### WHAT IS NEEDED
Scan the lines below for "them"; report the number of lines that contain it, and only that.

### Excerpts from a dataset
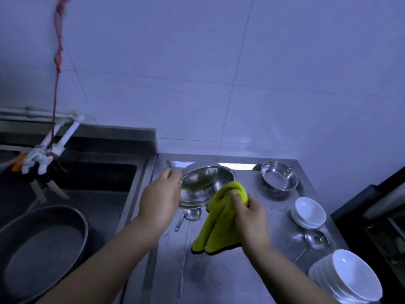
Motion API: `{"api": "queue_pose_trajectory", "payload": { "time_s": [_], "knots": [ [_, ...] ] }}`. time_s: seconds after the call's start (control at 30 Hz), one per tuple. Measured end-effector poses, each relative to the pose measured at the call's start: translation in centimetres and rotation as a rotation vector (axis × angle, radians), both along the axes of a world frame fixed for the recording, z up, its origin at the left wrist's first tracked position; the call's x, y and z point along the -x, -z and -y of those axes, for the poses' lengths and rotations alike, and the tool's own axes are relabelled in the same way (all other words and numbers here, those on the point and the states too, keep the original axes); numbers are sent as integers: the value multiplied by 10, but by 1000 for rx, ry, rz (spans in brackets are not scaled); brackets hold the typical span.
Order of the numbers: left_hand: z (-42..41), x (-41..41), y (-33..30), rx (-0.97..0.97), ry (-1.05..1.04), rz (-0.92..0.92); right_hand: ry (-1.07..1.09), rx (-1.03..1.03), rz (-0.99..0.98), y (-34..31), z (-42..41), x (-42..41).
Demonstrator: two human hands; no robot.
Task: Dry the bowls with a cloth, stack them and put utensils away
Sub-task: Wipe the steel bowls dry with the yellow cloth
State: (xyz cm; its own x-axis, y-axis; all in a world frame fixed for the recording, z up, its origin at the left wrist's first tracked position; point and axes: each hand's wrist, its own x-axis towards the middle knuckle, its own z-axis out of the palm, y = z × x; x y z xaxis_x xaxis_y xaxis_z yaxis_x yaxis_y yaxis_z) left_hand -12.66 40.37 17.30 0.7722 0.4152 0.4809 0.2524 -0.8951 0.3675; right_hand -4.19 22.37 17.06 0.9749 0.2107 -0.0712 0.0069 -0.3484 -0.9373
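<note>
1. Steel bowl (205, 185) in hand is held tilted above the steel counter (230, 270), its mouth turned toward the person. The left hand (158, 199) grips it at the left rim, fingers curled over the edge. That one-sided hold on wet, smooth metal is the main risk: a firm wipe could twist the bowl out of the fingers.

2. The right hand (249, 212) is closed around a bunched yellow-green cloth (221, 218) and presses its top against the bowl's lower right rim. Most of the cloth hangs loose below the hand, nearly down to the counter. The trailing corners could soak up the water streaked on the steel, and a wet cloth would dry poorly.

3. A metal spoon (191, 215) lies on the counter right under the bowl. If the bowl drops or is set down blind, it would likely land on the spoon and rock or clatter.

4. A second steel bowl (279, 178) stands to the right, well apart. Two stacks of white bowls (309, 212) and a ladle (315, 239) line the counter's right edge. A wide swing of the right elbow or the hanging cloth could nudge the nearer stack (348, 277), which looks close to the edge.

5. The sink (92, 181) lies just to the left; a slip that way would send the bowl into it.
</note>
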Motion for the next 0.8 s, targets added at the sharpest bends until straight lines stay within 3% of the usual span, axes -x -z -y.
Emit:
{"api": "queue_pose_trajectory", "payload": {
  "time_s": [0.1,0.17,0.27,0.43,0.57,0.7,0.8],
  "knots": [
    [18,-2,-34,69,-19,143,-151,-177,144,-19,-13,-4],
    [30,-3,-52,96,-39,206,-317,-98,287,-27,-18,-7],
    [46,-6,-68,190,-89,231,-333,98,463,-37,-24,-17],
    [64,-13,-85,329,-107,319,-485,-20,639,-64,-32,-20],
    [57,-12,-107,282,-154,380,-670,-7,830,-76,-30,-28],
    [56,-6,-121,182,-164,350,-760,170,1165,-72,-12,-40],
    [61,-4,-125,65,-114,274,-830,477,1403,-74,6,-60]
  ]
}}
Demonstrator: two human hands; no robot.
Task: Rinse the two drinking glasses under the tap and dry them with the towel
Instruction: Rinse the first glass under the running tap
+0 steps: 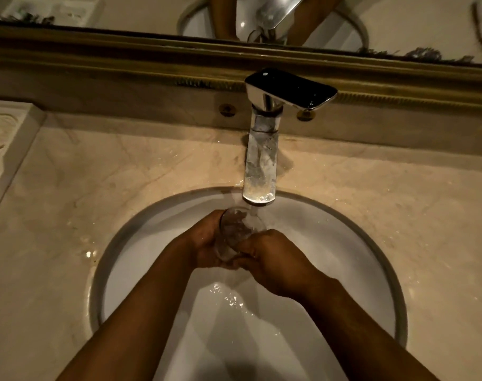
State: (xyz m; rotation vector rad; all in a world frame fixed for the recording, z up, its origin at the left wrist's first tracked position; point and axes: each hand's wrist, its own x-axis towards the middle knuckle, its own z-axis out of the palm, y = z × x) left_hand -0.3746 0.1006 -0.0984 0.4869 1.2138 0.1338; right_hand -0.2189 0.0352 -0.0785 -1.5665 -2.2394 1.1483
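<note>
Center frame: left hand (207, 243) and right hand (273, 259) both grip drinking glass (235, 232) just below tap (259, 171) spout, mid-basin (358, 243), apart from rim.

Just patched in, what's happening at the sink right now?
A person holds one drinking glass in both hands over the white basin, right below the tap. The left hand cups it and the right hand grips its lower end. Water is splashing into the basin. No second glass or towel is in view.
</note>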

### EXERCISE SOLUTION
2